Quelquefois, si je savais lire dans les yeux, j’aurais bien peur d’y voir écrit :
Gringo à la peau blanche, le soleil ne brille pas chez toi, c’est le cadeau du ciel à nous les pauvres.
Gringo aux yeux de serpent, qu’est-ce que tu regardes ? C’est notre intimité, nous n’avons que notre image et tu la voles d’un cliché argentique.
Gringo au cœur de pierre, tu brandis tes dollars comme un passeport pour notre famille, d’une annonce tu séduis les simples, mais ceux qui savent ne sont pas dupes.
Gringo tu épies tous nos gestes, nous ne sommes ni voleurs, ni assassins, mais ton mépris est comme un fer rouge sur la peau, jamais il ne s’effacera de notre fierté.

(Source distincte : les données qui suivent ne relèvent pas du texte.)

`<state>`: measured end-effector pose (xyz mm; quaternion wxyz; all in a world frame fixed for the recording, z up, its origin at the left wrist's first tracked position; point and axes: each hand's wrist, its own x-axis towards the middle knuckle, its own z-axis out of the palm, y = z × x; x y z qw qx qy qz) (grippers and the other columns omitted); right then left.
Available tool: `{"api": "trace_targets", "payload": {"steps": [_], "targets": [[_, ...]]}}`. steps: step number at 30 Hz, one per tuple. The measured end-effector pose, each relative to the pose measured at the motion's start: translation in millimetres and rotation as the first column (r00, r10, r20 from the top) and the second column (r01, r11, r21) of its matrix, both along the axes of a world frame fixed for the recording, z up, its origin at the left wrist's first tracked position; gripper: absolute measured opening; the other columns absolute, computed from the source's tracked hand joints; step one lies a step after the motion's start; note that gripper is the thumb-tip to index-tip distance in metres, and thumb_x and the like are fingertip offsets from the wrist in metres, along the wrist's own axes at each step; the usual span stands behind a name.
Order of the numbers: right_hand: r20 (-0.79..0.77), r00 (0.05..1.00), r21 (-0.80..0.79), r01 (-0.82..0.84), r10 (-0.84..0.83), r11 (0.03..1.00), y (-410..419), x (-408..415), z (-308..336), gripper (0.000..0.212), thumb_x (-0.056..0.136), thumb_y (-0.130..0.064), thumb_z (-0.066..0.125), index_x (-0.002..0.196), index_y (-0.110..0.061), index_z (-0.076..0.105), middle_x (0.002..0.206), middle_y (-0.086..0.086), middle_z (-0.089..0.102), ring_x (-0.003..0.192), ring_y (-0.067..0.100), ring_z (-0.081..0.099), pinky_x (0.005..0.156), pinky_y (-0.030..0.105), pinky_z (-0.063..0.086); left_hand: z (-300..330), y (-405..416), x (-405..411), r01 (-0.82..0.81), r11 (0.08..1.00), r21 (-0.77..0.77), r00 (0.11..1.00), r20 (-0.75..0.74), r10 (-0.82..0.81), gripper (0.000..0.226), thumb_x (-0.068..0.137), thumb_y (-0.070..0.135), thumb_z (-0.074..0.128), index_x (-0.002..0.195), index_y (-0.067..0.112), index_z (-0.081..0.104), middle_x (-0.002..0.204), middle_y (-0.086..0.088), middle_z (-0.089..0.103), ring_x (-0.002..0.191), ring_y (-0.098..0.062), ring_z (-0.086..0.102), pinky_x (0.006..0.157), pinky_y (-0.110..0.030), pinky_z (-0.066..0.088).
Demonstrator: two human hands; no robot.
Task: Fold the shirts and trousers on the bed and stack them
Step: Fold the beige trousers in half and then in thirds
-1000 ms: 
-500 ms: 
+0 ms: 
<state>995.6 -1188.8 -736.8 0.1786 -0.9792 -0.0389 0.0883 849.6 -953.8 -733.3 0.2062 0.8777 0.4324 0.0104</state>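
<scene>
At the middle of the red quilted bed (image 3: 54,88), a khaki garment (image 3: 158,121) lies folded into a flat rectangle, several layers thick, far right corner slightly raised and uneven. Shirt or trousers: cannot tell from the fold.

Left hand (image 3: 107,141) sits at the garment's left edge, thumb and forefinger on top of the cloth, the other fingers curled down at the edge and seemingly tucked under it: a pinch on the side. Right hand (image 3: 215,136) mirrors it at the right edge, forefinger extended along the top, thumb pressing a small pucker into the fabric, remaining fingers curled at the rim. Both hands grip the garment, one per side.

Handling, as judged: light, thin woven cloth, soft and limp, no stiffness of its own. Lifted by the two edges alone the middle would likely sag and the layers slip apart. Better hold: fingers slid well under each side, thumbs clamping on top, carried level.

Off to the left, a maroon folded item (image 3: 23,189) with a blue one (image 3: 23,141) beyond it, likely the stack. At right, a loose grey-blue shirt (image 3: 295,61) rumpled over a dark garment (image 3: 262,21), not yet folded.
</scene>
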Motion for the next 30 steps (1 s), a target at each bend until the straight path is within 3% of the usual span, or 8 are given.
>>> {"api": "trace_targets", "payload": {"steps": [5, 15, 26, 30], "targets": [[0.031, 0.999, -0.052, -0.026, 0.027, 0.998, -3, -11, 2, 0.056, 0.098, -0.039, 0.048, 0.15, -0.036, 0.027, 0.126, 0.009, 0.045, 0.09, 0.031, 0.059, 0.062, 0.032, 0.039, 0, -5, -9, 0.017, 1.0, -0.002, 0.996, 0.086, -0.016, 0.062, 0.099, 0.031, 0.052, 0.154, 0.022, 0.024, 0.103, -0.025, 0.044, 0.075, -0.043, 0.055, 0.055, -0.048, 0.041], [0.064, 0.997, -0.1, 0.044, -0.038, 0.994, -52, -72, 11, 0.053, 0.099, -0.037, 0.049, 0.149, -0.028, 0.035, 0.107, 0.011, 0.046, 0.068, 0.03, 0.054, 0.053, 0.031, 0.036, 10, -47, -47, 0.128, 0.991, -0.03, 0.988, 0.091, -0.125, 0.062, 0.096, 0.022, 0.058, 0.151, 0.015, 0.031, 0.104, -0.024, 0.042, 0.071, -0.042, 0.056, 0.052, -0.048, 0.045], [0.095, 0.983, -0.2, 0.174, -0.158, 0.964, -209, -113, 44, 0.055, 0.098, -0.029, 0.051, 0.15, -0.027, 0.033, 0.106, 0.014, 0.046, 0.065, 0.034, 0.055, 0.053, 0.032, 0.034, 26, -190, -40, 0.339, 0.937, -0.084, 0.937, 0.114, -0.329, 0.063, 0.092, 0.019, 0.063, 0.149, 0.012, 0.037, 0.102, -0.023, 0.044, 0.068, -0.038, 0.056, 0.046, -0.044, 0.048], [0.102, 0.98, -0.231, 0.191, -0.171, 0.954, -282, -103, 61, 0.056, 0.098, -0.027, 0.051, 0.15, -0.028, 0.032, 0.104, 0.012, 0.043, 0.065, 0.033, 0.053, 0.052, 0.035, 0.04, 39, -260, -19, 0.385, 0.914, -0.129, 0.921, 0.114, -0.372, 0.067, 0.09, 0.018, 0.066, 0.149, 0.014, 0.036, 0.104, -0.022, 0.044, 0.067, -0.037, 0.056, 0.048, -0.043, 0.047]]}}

De loin tu gâches notre paysage et de près tu brilles comme un hameçon, mais jamais nous ne nous laisserons attraper ; tu es si terne. Tu ne te doutes pas qu’au même instant le poisson c’est toi, et d’un gracias maladroit, tu nous remercies de t’avoir encore blousé !
Gringo on t’a construit un monde rien que pour ton fric, cela s’appelle Gringoland, avec plein de Gringocaro, de Gringomarket et de Gringotours.
Et si tu ne comprends pas la langue, d’un jeu de mot tu es le dindon de la farce, reste chez toi, nous vivons bien sans toi, Gringo nous ne t’aimons pas.
Gringo, gringo, gringo, la vérité sort de la bouche d’un enfant.